> **WHAT THE TASK REQUIRES**
Which lines run from the start of the data below to the line containing "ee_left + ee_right"? Set them down exactly, with none added.

(Excerpts from a dataset)
========================================================================

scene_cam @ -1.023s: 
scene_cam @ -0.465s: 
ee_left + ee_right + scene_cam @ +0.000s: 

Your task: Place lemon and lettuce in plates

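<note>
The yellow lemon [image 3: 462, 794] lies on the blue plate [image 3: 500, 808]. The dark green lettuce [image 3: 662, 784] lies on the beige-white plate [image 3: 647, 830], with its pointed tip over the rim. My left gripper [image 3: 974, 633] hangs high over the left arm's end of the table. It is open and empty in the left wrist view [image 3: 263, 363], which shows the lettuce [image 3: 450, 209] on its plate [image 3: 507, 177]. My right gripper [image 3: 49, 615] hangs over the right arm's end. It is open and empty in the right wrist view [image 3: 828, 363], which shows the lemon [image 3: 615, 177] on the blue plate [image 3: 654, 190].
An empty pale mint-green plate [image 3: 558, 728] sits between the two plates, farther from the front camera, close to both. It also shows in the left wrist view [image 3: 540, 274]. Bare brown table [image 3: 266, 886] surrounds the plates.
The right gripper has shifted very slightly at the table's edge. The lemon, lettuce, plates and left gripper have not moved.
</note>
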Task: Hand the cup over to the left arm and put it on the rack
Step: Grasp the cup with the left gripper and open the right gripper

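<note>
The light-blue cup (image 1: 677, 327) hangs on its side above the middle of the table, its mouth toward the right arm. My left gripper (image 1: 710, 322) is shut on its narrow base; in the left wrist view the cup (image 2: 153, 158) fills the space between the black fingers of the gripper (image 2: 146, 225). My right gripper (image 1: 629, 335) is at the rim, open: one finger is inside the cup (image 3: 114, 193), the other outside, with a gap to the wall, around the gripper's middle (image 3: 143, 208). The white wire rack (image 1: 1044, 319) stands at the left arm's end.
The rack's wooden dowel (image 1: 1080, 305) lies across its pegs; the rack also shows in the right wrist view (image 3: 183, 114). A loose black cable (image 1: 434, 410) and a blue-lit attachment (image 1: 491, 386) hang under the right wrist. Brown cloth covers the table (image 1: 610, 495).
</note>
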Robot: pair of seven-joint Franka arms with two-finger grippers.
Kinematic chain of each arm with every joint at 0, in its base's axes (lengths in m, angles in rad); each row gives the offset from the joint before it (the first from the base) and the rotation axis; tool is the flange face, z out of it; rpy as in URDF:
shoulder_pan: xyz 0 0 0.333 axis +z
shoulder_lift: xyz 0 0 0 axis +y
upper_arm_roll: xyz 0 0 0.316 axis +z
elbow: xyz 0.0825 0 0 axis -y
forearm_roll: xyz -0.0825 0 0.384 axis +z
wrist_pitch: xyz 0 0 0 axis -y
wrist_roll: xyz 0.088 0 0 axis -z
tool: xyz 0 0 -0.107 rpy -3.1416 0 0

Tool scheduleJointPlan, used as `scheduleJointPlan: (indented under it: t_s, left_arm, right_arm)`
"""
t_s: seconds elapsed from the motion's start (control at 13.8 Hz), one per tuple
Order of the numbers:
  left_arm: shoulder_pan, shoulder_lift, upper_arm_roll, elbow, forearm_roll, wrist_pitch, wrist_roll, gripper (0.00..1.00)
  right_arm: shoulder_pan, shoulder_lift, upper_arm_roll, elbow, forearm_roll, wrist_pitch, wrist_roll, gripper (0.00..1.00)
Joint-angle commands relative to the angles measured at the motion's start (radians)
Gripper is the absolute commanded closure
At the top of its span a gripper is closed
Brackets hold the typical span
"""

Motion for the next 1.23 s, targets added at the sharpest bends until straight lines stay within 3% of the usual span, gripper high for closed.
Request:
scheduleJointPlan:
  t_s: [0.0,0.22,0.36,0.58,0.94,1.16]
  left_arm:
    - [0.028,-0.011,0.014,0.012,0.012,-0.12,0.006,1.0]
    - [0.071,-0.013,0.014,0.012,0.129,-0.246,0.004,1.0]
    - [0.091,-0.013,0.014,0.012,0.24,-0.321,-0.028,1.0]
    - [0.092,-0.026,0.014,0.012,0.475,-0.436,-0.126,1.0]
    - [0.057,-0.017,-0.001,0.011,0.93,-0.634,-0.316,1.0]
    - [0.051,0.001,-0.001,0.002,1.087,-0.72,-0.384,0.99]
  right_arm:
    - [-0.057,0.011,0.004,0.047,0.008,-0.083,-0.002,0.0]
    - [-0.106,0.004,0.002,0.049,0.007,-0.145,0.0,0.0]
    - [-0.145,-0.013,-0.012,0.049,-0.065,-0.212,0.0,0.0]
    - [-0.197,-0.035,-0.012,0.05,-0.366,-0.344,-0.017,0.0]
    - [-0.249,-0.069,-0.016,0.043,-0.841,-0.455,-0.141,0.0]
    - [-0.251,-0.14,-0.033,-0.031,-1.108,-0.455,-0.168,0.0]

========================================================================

> **OUTPUT BELOW**
scene_cam @ -1.023s: 
scene_cam @ -0.465s: 
ee_left + ee_right + scene_cam @ +0.000s: 

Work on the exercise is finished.